Alternatively, we can use the readline()
method to read individual lines of a file. This method reads a file up to and including the next newline character.
try:
with open("test.txt", 'r', encoding='utf-8') as f:
print("\nUsing f.readline():")
print(f"1st readline: '{f.readline()}'", end='') # 'my first file\n'
print(f"2nd readline: '{f.readline()}'", end='') # 'This file\n'
print(f"3rd readline: '{f.readline()}'", end='') # '\n'
print(f"4th readline: '{f.readline()}'", end='') # 'contains three lines\n'
print(f"5th readline (EOF): '{f.readline()}'") # ''
except FileNotFoundError:
print("Error: test.txt not found.")
except IOError as e:
print(f"Error with readline(): {e}")
Lastly, the readlines()
method reads all remaining lines from the file and returns them as a list of strings. Each string in the list includes the newline character.
try:
with open("test.txt", 'r', encoding='utf-8') as f:
lines_list = f.readlines()
print(f"\n\nUsing f.readlines():\n{lines_list}")
# Output: ['my first file\n', 'This file\n', '\n', 'contains three lines\n']
except FileNotFoundError:
print("Error: test.txt not found.")
except IOError as e:
print(f"Error with readlines(): {e}")
Python File Methods
There are various methods available with the file object. Some of them have been used in the above examples.
Here is the complete list of methods in text mode with a brief description:
close()
Closes an opened file. It has no effect if the file is already closed.
detach()
Separates the underlying binary buffer from the TextIOBase and returns it.
fileno()
Returns an integer number (file descriptor) of the file.
flush()
Flushes the write buffer of the file stream.
isatty()
Returns True if the file stream is interactive.
read(n)
Reads at most n characters from the file.
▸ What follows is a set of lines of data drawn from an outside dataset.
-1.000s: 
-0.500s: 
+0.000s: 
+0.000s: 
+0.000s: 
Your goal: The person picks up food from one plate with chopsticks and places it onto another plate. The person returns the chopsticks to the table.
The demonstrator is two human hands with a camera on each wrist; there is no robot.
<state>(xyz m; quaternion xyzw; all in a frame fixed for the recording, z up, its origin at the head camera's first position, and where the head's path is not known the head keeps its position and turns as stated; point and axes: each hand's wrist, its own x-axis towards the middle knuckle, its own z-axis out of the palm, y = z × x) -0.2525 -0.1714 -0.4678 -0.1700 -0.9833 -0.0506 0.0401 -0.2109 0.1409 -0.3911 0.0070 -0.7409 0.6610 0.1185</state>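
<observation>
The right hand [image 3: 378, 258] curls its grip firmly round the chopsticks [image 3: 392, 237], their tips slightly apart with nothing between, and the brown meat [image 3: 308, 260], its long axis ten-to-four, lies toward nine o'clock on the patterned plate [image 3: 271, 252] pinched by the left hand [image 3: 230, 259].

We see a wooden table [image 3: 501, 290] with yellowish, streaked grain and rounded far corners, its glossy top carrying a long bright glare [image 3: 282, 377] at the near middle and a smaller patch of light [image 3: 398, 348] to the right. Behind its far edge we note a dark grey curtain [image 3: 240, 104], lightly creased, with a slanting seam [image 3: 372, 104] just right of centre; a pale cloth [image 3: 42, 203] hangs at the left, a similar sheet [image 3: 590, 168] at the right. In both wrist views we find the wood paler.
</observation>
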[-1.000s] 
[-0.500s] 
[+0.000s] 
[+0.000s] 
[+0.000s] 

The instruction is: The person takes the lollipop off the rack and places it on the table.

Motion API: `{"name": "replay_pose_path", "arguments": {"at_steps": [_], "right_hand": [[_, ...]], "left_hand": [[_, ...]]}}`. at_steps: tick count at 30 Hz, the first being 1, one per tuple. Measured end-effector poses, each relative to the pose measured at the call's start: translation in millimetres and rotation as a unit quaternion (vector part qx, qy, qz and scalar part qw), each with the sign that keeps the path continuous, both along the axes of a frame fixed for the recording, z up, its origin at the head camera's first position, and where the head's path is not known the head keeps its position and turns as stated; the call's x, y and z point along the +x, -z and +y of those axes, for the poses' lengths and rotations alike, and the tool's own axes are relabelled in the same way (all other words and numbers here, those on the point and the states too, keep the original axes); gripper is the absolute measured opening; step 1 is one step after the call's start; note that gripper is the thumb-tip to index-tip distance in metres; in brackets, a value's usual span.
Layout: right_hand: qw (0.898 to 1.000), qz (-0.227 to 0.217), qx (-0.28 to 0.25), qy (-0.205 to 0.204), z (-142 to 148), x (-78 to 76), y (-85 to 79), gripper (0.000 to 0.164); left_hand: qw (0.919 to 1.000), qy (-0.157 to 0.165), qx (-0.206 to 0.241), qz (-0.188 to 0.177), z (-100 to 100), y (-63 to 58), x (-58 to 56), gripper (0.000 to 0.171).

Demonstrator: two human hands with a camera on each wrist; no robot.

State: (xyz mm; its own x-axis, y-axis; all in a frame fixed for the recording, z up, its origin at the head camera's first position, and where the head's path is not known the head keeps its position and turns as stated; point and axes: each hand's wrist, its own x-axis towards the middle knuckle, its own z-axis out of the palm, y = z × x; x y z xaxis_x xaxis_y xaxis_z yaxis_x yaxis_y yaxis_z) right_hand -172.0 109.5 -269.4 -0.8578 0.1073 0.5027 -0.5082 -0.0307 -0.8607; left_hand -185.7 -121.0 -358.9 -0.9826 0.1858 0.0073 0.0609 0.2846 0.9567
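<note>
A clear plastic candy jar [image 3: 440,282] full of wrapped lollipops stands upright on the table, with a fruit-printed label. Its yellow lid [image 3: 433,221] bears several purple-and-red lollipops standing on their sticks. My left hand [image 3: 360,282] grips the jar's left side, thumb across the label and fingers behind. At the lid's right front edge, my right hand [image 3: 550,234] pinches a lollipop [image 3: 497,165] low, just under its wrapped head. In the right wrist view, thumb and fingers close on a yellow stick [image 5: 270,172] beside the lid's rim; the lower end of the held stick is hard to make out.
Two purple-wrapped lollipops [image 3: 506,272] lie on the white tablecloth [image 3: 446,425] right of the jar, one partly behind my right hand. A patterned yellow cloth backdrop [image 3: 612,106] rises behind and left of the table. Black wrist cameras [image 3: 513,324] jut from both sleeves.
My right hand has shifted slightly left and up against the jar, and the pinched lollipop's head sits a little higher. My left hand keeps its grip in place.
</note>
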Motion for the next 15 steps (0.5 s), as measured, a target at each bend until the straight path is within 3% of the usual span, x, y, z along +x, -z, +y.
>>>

Reads till end of file if it is negative or None.
readable()
Returns True if the file stream can be read from.
readline(n=-1)
Reads and returns one line from the file. Reads in at most n bytes if specified.
readlines(n=-1)
Reads and returns a list of lines from the file. Reads in at most n bytes/characters if specified.
seek(offset,from=SEEK_SET)
Changes the file position to offset bytes, in reference to from (start, current, end).
seekable()
Returns True if the file stream supports random access.
tell()
Returns an integer that represents the current position of the file's object.
truncate(size=None)
Resizes the file stream to size bytes. If size is not specified, resizes to current location.
writable()
Returns True if the file stream can be written to.
write(s)
Writes the string s to the file and returns the number of characters written.
writelines(lines)
Writes a list of lines to the file.
Directory and File Path Management
Python provides robust tools for managing directories and file paths. While the os
module has traditionally been used, the pathlib
module (introduced in Python 3.4) offers an object-oriented and more readable approach.
Using pathlib.Path
(Recommended)
The pathlib
module provides Path
objects to represent file system paths.
from pathlib import Path
Creating a Directory:
# Using pathlib
p_newdir = Path("newdir_pathlib")
try:
p_newdir.mkdir(exist_ok=True) # exist_ok=True prevents error if directory already exists
print(f"Directory '{p_newdir}' created or already exists.")
except OSError as e:
print(f"Error creating directory {p_newdir}: {e}")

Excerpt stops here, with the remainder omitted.